___ Data provided ___
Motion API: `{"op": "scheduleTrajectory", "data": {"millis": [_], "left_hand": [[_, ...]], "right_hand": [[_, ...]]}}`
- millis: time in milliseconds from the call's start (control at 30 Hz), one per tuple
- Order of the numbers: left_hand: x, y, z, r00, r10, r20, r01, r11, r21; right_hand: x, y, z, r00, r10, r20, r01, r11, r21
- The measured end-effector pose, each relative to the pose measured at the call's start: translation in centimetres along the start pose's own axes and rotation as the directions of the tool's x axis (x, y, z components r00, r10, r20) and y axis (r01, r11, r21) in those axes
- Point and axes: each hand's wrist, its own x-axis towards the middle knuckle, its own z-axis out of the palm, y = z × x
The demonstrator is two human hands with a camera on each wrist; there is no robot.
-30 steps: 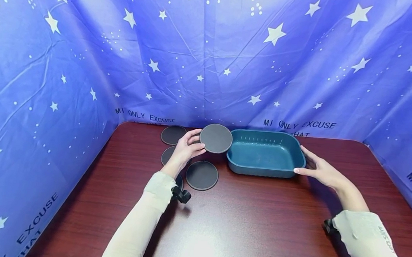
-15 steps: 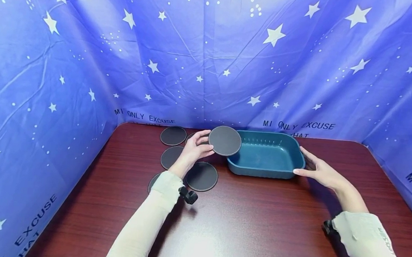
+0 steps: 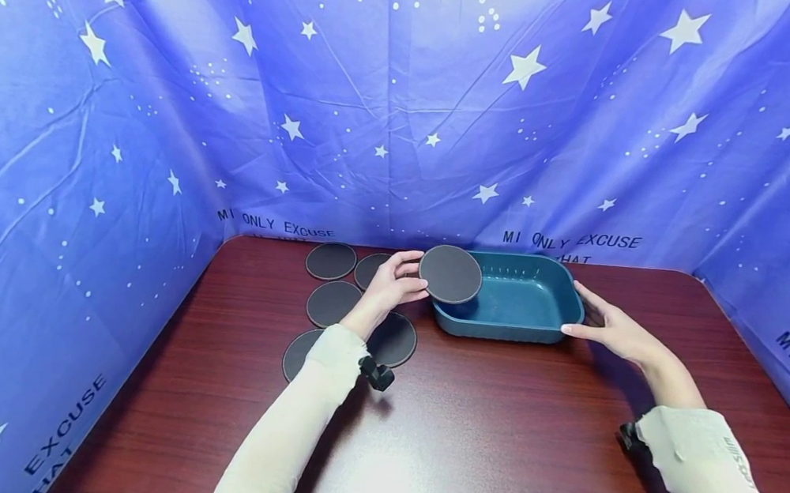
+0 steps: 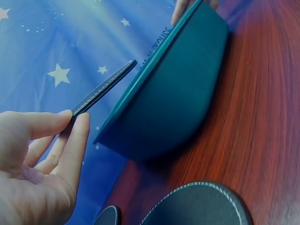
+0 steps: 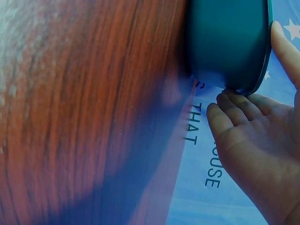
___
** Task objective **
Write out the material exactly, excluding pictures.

** Response for this exercise **
Motion API: `{"op": "scheduleTrajectory", "data": {"millis": [_], "left_hand": [[_, ...]], "right_hand": [[_, ...]]}}`
- millis: time in milliseconds from the call's start (control at 30 Hz), one per tuple
- Order of the numbers: left_hand: x, y, z, r00, r10, r20, r01, r11, r21; right_hand: x, y, z, r00, r10, r20, r01, r11, r21
- The measured end-effector pose, each relative to the pose measured at the call's start: translation in centimetres along the start pose's own axes and rotation as the directions of the tool's x axis (x, y, z components r00, r10, r20) and y axis (r01, r11, r21) in those axes
- Point and axes: each hand's wrist, its own x-axis towards the middle knuckle, its own z-axis out of the palm, y = z × x
The demonstrator is two human hands with a camera on each wrist; there is no robot.
-30 steps: 
-15 steps: 
+0 steps: 
+0 steps: 
+0 steps: 

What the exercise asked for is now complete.